Histological Grade of Endometrioid Endometrial Cancer and Relapse Risk Can Be Predicted with Machine Learning from Gene Expression Data

Round 1

Reviewer 1 Report

In this paper entitled “Histological Grade of Endometrioid Endometrial Cancer and Relapse Risk Can Be Predicted With Machine Learning From Gene Expression Data”, authors developed machine learning based model which classify grade 1 and grade 3 samples using RNA-seq data. The authors have done an great job at describing the problem, the methods and the results but there are some key aspects that need to be addressed.

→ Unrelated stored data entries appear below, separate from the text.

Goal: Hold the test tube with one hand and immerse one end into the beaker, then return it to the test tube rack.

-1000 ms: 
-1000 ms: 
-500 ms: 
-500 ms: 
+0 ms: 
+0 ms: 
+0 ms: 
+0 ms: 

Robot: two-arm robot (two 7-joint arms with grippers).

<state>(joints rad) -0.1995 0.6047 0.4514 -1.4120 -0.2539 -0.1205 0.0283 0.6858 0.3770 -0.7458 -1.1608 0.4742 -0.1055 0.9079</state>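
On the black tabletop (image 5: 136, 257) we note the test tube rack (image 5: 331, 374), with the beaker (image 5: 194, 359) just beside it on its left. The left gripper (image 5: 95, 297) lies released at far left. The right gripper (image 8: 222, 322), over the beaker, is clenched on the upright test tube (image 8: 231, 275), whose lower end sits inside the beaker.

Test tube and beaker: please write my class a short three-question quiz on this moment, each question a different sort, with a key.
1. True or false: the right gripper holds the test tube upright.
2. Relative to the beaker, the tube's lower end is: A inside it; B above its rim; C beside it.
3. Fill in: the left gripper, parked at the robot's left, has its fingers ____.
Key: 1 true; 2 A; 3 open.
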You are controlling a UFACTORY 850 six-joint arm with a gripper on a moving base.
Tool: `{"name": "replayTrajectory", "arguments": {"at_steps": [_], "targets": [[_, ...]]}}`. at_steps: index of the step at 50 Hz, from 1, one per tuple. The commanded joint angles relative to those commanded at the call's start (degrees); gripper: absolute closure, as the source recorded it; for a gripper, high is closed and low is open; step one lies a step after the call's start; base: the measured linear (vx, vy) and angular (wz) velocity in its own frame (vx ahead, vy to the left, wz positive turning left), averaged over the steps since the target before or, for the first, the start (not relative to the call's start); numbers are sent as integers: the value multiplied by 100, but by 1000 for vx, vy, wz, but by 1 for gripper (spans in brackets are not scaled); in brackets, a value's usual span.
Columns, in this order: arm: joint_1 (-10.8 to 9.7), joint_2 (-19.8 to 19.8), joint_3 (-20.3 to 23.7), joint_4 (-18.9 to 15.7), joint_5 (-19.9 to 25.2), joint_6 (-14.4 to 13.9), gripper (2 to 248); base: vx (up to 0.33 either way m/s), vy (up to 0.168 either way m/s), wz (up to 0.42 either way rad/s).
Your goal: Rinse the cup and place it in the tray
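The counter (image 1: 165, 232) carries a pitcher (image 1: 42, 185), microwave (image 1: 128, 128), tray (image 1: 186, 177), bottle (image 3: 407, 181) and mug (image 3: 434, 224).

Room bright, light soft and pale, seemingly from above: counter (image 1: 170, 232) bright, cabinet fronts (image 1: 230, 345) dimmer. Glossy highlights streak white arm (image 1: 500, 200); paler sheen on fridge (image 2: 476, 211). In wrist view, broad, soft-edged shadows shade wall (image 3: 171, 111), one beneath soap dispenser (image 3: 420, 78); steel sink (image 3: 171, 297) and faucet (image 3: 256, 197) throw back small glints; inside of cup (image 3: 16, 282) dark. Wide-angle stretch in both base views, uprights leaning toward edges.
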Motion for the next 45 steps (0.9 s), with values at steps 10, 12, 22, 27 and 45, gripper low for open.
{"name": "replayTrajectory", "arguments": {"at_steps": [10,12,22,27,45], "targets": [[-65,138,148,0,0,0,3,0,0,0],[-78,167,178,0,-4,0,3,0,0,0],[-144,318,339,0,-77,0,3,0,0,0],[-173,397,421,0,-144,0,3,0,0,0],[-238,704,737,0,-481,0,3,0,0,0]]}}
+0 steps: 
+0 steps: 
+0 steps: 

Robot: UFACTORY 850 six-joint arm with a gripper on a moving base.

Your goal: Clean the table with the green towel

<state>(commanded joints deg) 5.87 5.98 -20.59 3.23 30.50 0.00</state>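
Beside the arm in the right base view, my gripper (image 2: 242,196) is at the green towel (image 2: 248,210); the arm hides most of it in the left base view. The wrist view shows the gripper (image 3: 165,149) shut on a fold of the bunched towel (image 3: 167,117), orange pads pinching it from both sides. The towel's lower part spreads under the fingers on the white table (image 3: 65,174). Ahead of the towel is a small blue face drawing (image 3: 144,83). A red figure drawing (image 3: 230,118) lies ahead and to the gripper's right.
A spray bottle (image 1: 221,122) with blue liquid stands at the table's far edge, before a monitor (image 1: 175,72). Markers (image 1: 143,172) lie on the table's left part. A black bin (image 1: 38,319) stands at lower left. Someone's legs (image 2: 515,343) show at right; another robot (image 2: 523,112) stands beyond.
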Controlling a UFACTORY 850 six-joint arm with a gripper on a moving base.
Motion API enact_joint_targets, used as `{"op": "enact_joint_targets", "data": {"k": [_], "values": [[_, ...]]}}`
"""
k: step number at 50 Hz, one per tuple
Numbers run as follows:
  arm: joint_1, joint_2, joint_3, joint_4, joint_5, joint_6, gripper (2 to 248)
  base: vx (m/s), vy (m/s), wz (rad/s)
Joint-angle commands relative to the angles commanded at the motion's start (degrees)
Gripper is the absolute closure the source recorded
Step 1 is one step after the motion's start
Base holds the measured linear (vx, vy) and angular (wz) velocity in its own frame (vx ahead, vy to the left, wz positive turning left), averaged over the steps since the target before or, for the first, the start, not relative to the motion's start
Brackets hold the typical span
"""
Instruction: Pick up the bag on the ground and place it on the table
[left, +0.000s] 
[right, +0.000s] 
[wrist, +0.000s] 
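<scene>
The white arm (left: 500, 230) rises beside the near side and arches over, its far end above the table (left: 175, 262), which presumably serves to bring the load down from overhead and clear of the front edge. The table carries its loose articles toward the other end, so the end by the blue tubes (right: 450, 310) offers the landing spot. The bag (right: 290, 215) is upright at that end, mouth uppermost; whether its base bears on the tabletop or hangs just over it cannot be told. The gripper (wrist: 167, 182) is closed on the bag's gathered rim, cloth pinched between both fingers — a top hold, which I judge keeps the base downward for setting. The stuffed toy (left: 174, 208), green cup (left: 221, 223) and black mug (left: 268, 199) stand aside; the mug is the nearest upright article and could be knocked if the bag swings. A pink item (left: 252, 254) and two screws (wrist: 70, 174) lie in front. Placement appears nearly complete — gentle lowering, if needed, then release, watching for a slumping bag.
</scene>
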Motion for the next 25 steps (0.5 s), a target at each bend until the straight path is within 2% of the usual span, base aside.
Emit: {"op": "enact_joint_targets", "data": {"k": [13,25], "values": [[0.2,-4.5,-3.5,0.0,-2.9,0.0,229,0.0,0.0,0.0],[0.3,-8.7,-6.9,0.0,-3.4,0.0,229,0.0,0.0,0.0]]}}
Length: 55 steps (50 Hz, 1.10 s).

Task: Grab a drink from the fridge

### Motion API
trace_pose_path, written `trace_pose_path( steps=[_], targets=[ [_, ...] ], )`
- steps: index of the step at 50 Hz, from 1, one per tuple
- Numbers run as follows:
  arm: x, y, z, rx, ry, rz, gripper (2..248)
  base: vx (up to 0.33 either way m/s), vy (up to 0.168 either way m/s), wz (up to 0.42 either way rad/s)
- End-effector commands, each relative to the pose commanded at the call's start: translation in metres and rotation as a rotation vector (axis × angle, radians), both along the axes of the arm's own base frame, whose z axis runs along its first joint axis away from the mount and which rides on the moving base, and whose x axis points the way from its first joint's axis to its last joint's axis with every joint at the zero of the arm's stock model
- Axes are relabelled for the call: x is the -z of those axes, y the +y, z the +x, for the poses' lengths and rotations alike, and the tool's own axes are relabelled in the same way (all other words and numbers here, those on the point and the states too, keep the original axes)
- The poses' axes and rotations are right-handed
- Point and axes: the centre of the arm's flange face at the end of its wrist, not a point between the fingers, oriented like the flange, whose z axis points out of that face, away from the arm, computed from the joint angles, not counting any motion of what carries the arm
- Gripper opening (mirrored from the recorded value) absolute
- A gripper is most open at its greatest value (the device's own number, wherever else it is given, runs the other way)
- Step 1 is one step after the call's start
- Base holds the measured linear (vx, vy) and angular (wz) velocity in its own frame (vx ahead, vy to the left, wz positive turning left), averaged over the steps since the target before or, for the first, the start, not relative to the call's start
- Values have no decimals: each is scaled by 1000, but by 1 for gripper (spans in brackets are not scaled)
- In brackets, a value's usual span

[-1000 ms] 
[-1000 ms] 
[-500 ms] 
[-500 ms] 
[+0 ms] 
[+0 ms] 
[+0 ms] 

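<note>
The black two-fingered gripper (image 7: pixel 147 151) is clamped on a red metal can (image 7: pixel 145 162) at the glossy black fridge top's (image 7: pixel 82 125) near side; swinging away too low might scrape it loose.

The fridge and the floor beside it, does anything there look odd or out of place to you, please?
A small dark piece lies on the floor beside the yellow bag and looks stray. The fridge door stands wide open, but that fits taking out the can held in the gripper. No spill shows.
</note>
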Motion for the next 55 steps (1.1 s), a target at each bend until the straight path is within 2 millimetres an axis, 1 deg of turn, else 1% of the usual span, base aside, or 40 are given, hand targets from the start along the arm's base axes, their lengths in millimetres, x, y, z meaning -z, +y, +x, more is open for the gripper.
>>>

1. Elaborate more on the novelty of the paper. 
2. What is the motivation behind employing machine learning methods, not deep learning which is the trend nowadays. 
3. Paper contributions and work challenges should be clear enough for readers. I would recommend making them as bullet points.
4. The research gap of previous methods on the same topic has to be elaborated along with listing the previous methods. Authors need to do more research on this topic. Please see these recently published papers. (1) Predicting prognosis of endometrioid endometrial adenocarcinoma on the basis of gene expression and clinical features using Random Forest (PMID: 31423227), (2) The application of machine learning for predicting recurrence in patients with early-stage endometrial cancer: a pilot study (PMID: 33371658), and (3) Identification of early-stage recurrence endometrial cancer biomarkers using bioinformatics tools (PMID: 32705231).
5. Author also mentioned the term ‘teaching set’ in the manuscript, does they mean about training set or testing set? Please make it clear otherwise it make confusion for the audience.
6. Code link provided in the manuscript shows ‘This repository is empty’. The model classification code as well as training and test set should be made available online on a Github repository, otherwise it is not possible to reproduce the results shown in this manuscript.

Author Response

Please see the attachment.

Author Response File: Author Response.pdf

Reviewer 2 Report

This article dealt with the exploration of biomarkers (prognostic markers) in grade 2 endometrioid endometrial cancer (EEC) using bio-informatics method of machine-learning methods.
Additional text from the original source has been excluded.